# Croatian (BCS): lijep pozdrav glavnom gradu lijepe nase



## arwyn

It is possible in German to send greetings to  persons who live in other cities by saying i.e. greetings to Hamburg or Munich. But is this possible in Croatian?

Would the sentence above be correct? ("lijep pozdrav glavnom gradu lijepe nase")

Thx for your help.


----------



## Mac_Linguist

arwyn said:


> It is possible in German to send greetings to  persons who live in other cities by saying i.e. greetings to Hamburg or Munich. But is this possible in Croatian?
> 
> Would the sentence above be correct? ("lijep pozdrav glavnom gradu lijepe nase")
> 
> Thx for your help.



It is possible, and it's usually something like _Lijep pozdrav iz Hamburga_ and _puno pozdrava iz Münchena_, etc.

Your sentence doesn't make much sense... post the question in English and a native Croatian speaker will probably translate it for you.


----------



## mdzaja

Hi Arwyn,  

at first I have to correct Mac, your sentence make sense, you can use "lijep pozdrav glavnom gradu lijepe naše" or simply "lijep pozdrav Zagrebu". In that case, you are sending greetings to someone who lives in Zagreb. Also, "lijep pozdrav *iz* Hamburga" means "Greetings *from *Hamburg".

Pozdrav Njemačkoj iz Zadra!!


----------



## Duya

But to me it sounds... contrived. What is the intention? To greet one person from the city? A specific group of persons? All citizens? I mean, I concede that such greeting is _plausible,_ but I don't see it as being _naturally used_. 

Compare Mac Linguist's examples with _Greetings from_ _city X_, which are common indeed. But I wouldn't say so about _Greetings to city X._


----------



## Athaulf

arwyn said:


> It is possible in German to send greetings to  persons who live in other cities by saying i.e. greetings to Hamburg or Munich. But is this possible in Croatian?
> 
> Would the sentence above be correct? ("lijep pozdrav glavnom gradu lijepe na*š*e")



The sentence is grammatically correct, but sounds unusual, as Duya has already remarked. This definitely isn't a normal way to send greetings. 



Duya said:


> But to me it sounds... contrived. What is the intention? To greet one person from the city? A specific group of persons? All citizens? I mean, I concede that such greeting is _plausible,_ but I don't see it as being _naturally used_.
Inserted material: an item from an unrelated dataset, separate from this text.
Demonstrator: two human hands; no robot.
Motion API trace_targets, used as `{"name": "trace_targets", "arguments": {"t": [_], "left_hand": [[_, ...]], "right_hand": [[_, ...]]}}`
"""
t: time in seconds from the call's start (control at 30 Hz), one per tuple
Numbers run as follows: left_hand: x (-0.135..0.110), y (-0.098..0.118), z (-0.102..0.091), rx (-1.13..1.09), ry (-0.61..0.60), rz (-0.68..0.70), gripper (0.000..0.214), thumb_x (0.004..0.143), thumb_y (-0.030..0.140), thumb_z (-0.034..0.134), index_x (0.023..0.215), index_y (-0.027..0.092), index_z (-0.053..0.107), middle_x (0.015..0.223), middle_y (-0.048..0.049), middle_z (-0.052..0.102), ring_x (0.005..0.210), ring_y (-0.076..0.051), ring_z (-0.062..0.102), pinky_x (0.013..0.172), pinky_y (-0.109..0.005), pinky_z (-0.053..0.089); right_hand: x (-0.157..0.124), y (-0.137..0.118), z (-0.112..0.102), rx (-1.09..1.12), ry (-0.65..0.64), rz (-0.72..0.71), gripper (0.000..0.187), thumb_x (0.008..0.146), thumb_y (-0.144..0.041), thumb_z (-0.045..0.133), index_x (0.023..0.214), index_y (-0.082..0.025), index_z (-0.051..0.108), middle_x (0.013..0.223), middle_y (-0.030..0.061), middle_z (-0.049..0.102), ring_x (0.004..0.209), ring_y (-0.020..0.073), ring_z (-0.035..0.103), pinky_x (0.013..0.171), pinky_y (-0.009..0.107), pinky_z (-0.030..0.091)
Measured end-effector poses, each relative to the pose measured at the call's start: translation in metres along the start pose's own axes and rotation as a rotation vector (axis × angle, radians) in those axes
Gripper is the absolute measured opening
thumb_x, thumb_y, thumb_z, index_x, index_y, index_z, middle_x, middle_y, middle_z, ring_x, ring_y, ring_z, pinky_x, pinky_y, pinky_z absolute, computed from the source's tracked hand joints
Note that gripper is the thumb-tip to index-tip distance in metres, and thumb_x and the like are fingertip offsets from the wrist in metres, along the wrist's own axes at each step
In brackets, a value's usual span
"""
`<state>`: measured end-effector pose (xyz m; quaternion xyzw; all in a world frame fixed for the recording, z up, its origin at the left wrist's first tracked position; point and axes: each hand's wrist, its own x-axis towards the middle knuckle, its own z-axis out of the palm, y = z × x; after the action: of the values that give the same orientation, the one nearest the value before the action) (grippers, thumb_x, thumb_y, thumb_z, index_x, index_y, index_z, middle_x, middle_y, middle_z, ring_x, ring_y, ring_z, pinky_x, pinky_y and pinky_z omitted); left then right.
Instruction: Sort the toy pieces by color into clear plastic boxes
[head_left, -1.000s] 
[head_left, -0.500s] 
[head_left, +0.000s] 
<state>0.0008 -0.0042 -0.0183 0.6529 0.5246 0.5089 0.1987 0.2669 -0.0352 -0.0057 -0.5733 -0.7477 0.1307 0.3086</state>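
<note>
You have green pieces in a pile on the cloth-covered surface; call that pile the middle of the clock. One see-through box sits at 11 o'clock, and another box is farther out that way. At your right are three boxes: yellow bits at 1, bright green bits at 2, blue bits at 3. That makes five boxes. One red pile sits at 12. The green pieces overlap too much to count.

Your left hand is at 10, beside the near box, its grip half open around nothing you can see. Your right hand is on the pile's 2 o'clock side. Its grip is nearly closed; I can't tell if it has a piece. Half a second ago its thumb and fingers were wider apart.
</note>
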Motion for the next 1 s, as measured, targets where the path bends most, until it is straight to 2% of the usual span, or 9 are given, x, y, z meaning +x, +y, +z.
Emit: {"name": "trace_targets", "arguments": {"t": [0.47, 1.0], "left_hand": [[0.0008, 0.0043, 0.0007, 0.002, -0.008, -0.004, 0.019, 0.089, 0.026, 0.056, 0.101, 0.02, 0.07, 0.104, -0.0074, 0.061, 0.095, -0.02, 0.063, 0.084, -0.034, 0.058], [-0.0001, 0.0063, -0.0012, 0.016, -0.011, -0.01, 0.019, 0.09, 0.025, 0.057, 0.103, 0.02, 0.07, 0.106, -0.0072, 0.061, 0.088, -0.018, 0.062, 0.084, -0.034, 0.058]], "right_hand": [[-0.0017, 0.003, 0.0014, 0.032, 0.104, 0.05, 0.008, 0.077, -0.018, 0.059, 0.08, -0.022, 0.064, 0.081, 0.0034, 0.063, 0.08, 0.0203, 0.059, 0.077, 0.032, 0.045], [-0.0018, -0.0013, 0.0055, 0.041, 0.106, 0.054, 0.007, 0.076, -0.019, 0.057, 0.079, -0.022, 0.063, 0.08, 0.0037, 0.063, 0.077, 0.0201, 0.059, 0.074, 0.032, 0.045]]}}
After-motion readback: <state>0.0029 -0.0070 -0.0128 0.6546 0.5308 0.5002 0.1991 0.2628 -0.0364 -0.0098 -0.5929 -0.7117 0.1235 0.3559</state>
The only way I can think of that such a greeting would be natural is perhaps when establishing a communication channel between two cities in an unusual way (say, radio-amateurs). Some people occasionally imitate such style when sending personal greetings. Either way, it's definitely uncommon.


----------



## mdzaja

I agree that "Lijep pozdrav glavnom gradu lijepe neše" sounds contrived, but  you can  use "Pozdrav Zagrebu" and I find it common, especially in written greetings where it refers to the person you greet, not to citizens.


----------



## Duya

mdzaja said:


> but  you can  use "Pozdrav Zagrebu" and I find it common, especially in written greetings where it refers to the person you greet, not to citizens.



I still disagree. I can imagine that "pozdrav Zagrebu" is used by a radio announcer, or a showman on a concert, but hardly in interpersonal communication, written or oral.


----------



## Mac_Linguist

mdzaja said:


> Hi Arwyn,
> 
> at first I have to correct Mac,





Duya said:


> But to me it sounds... contrived. What is the intention? To greet one person from the city? A specific group of persons? All citizens? I mean, I concede that such greeting is _plausible,_ but I don't see it as being _naturally used_.
> 
> Compare Mac Linguist's examples with _Greetings from_ _city X_, which are common indeed. But I wouldn't say so about _Greetings to city X._





Athaulf said:


> The sentence is grammatically correct, but sounds unusual, as Duya has already remarked. This definitely isn't a normal way to send greetings.



Sorry, that's what I meant to say.


----------



## arwyn

Thanks for your help, I appreciate that.

I have read this special form of greeting in a forwarded e-mail and I have already read (and used) greeting like "pozdrav Zagrebu" and received similar ones - but I really liked this special choice of words.. though I have never read it before.
Therefore I was unsure if I could use it and decided to ask for your help. 

@ mdzaja: i tebi lijep pozdrav


----------